# **CIS 520: Machine Learning, Fall 2020**
# **Week 11, Worksheet 3**
## **Hidden Markov Models**


- **Content Creator:** Yide Zhao
- **Content Checkers:** Gautam Ramesh, Yang Yan

**Hidden Markov Models (HMM)**

---



Let's work through an example of an HMM to see how probability propagates and to find the hidden states.


Example: On any given day, Alice is in one of two states: happy or sad. You do not know her internal state, but get to observe her activities in the evening. Each evening, she either sings, goes for a walk, or watches TV.

Alice's state on any day is random. Her state $Z_{1}$ on day 1 is equally likely to be happy or sad:
$$
P\left(Z_{1}=\text { happy }\right)=1 / 2
$$
Given her state $Z_{t}$ on day $t,$ her state $Z_{t+1}$ on the next day is governed by the following probabilities (and is Markovian: conditionally independent of her previous states and activities):
$$
P\left(Z_{t+1}=\text { happy } \mid Z_{t}=\text { happy }\right)=4 / 5 \quad P\left(Z_{t+1}=\text { happy } \mid Z_{t}=\mathrm{sad}\right)=1 / 2
$$
Alice's activities are also random.

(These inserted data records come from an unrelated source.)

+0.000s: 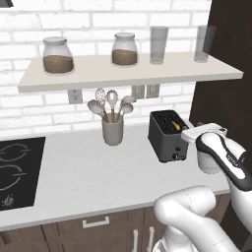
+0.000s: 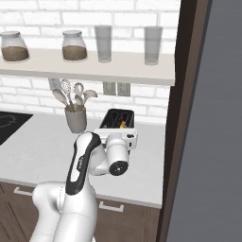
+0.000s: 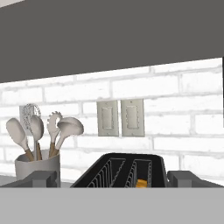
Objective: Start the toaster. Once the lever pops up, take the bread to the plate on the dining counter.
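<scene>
The black toaster [image 1: 166, 134] [image 2: 118, 118] stands on the white counter by the brick wall, slots up. A bit of the yellowish bread [image 1: 175, 126] [image 2: 123, 125] [image 3: 141, 183] shows low in one slot. My gripper [image 1: 199, 129] [image 2: 116, 133] [image 3: 113, 179] hovers level at the toaster's near side, about as high as its top, pointing at the wall. Its fingertips [image 3: 41, 178] stand wide apart, open, with nothing held, and the toaster [image 3: 118, 169] lies just beyond them. The toaster's lever is hidden. The plate and the dining counter are out of view.
A grey utensil cup [image 1: 112, 130] [image 2: 76, 119] [image 3: 37, 165] stands left of the toaster. The black cooktop [image 1: 15, 172] lies further left. A shelf [image 1: 128, 73] with jars and glasses hangs overhead. A tall dark panel [image 1: 226, 74] [image 2: 189, 118] closes the right side.
</scene>
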Robot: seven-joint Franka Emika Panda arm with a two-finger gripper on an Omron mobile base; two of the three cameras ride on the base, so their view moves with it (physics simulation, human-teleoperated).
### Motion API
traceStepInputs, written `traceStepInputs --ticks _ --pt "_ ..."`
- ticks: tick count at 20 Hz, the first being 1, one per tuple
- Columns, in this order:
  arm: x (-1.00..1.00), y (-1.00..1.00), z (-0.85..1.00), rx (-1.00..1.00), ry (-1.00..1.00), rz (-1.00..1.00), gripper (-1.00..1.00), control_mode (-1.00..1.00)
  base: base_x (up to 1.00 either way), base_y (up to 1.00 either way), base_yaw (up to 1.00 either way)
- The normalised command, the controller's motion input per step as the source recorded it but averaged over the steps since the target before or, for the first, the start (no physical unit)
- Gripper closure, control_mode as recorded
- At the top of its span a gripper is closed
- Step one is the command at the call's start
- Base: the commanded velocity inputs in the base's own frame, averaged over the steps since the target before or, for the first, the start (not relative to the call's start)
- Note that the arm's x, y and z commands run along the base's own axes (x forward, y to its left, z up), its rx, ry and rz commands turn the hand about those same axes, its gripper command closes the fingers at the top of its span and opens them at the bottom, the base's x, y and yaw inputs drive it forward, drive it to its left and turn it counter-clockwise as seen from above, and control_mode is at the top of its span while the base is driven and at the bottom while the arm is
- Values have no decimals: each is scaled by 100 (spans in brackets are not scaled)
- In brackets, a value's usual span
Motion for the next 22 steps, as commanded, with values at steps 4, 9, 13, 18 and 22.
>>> traceStepInputs --ticks 4,9,13,18,22 --pt "0 0 0 0 0 0 -100 -100 0 0 0" --pt "0 0 0 0 0 0 -100 -100 0 0 0" --pt "0 0 0 0 0 0 -100 -100 0 0 0" --pt "0 0 0 0 0 0 -100 -100 0 0 0" --pt "0 0 0 0 0 0 -100 -100 0 0 0"
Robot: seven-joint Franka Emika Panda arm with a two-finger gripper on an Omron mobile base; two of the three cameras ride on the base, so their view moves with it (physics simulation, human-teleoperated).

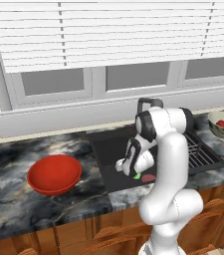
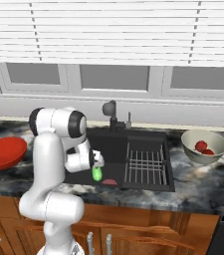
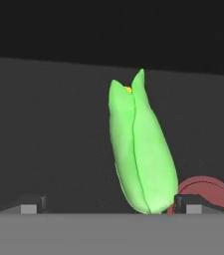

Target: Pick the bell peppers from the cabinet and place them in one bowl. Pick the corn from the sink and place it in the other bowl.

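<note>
Down in the matte black rectangular sink (image 2: 133,144), the two-finger gripper (image 3: 108,205) stands with its jaws spread wide and empty around the bright green, tapering piece of corn (image 3: 142,149), which lies on the sink floor with its long axis running straight away from the hand and its blunt end close to the right fingertip (image 3: 187,203) (so closing looks like the next move). One corn sits in the sink beside one flat reddish-pink disc (image 3: 208,191). Right of the sink, one pale grey-beige bowl (image 2: 203,148) holds two glossy red bell peppers (image 2: 203,147), and left of the sink waits one wide red bowl (image 1: 54,174).
</note>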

Her activities vary based on her state; given her state $Z_{t}$ on day $t,$ her activity $X_{t}$ on that day is governed by the following probabilities (and is conditionally independent of everything else $)$
$$
\begin{array}{ll}
P\left(X_{t}=\operatorname{sing} \mid Z_{t}=\text { happy }\right)=5 / 10 & P\left(X_{t}=\operatorname{sing} \mid Z_{t}=\mathrm{sad}\right)=1 / 10 \\
P\left(X_{t}=\text { walk } \mid Z_{t}=\text { happy }\right)=3 / 10 & P\left(X_{t}=\text { walk } \mid Z_{t}=\mathrm{sad}\right)=2 / 10 \\
P\left(X_{t}=\mathrm{TV} \mid Z_{t}=\text { happy }\right)=2 / 10 & P\left(X_{t}=\mathrm{TV} \mid Z_{t}=\mathrm{sad}\right)=7 / 10
\end{array}
$$

Let's now calculate the joint probability of 
$$
\begin{array}{l}
P\left(X_{1: 2}=(\operatorname{sing}, \mathrm{TV}), Z_{1: 2}=(\text { happy, happy })\right) \\
P\left(X_{1: 2}=(\operatorname{sing}, \mathrm{TV}), Z_{1: 2}=(\text { happy }, \mathrm{sad})\right)
\end{array}
$$

The probability of z1, the first hidden state, being happy is 1/2. Given the z1 is happy, z2, the second hidden state, being happy is 4/5. Lastly, given z1 = happy, the probability of sing is 5/10. Given z2 = happy, the probability of TV is 2/10. This give us the following formula.
$$
P\left(X_{1: 2}=(\operatorname{sing}, T V), Z_{1: 2}=(\text {happy,happy})\right)=\frac{1}{2} *\left(\frac{4}{5}\right) *\left(\frac{5}{10} \cdot \frac{2}{10}\right)=\frac{1}{25}=0.04
$$

## Exercise: 
Calculate $P\left(X_{1: 2}=(\mathrm{sing}, \mathrm{TV}), Z_{1: 2}=(\text { happy }, \mathrm{sad})\right)$. Show the step in #TODO to get the answer.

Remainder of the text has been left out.